Preliminarily, the team has found that even if a recycling facility in Vermont were to give crushed glass away for free, they’d still save money and greenhouse gas emissions by not having to ship it out of state. Using the material also reduces the need for the state to buy sand, which has become expensive in recent years.
“We will not only save natural materials, but we will reduce things that go into landfills,” Dewoolkar said. “So, for the average Vermonter whose hope is that when they recycled the glass, it actually found a new purpose, this is the way to find a new purpose whilst even saving money and having significant environmental benefits.”
Helping towns with renewable energy
Picture this: Your local selectboard is considering offering cash incentives to encourage people to switch to heat pumps or to weatherize their homes. Or your town wants to replace its municipal gas vehicle fleet with EVs.
These are the kinds of scenarios many town energy and planning boards across Vermont are asked to consider. And they can have a variety of impacts—from reducing greenhouse gas emissions to creating local jobs to causing changes to electricity costs and the reliability of the grid.
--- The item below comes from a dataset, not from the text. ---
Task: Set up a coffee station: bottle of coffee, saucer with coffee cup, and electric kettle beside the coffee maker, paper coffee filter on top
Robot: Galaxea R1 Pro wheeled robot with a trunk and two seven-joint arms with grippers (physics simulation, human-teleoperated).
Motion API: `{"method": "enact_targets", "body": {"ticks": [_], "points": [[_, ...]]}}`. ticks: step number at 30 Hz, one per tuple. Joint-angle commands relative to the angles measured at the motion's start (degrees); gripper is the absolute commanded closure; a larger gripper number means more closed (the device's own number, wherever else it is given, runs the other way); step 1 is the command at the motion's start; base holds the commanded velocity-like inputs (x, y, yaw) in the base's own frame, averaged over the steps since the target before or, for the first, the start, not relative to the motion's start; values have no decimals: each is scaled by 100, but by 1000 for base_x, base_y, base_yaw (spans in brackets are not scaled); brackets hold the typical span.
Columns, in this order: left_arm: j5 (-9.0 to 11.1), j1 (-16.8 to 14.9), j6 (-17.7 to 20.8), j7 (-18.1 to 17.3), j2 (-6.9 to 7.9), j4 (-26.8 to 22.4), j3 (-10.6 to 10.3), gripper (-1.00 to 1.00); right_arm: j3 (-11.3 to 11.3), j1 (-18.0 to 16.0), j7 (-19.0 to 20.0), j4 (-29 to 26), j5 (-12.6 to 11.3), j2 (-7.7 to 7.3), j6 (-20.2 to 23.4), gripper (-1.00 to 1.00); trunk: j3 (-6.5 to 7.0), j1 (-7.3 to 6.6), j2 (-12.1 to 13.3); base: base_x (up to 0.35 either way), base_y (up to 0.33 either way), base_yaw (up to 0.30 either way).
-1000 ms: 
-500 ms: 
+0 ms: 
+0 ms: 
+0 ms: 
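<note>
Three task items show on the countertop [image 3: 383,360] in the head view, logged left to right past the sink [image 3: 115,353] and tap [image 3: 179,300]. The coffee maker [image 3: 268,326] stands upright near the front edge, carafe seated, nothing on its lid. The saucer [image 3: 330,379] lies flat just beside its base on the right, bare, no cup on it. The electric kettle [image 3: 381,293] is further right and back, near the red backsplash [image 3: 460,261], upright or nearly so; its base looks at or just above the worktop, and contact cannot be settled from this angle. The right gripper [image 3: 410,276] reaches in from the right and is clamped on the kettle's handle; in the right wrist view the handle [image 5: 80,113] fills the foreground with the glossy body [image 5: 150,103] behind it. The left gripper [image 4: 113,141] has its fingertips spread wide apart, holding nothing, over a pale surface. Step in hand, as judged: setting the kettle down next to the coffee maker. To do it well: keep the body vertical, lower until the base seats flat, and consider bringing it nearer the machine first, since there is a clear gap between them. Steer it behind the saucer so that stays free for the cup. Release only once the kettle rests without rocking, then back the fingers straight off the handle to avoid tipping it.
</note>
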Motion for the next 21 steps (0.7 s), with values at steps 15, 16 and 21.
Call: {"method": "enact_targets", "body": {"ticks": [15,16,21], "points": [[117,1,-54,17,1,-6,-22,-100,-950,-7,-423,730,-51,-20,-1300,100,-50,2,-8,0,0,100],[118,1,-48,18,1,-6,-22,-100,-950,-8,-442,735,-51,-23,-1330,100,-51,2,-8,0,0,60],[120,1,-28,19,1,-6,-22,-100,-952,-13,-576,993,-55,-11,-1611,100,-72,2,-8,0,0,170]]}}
“Sometimes the benefits are obvious, like installing a heat pump heats your house,” said Jeffrey Marshall, a professor in UVM’s Department of Mechanical Engineering and a fellow with the Gund Institute and the Water Resources Institute. “But sometimes there’s things that aren’t so obvious, like the heat pump takes electricity which might contribute to a power outage.”
With support from the U.S. Department of Energy, a team of faculty, students and postdocs from UVM’s College of Engineering and Mathematical Sciences and the Rubenstein School of Environment and Natural Resources are working with four Vermont utility companies and three national laboratories to develop software that would allow town energy planning committees to model the impacts of different scenarios.
Researchers are working closely with town energy boards in three Vermont communities—Stowe, Glover, and Rochester—to address the most pressing concerns for town planners. As the project final year of funding, the researchers will work with these town energy boards to test their software and identify ways it can be improved.

The project comes at a time when energy generation is becoming increasingly decentralized, with rapid spread of renewable but intermittent sources of electricity, such as rooftop solar and wind power. These changes have a major impact on the power grid, both structurally and operationally.
“We want to look at all the impacts, good and bad,” Marshall said. “This modeling will allow towns to see the impact of possible investments before they make them.”
With continued federal support, the researchers hope to make this software available for communities across Vermont and the country and expand its use for other fuels, like natural gas.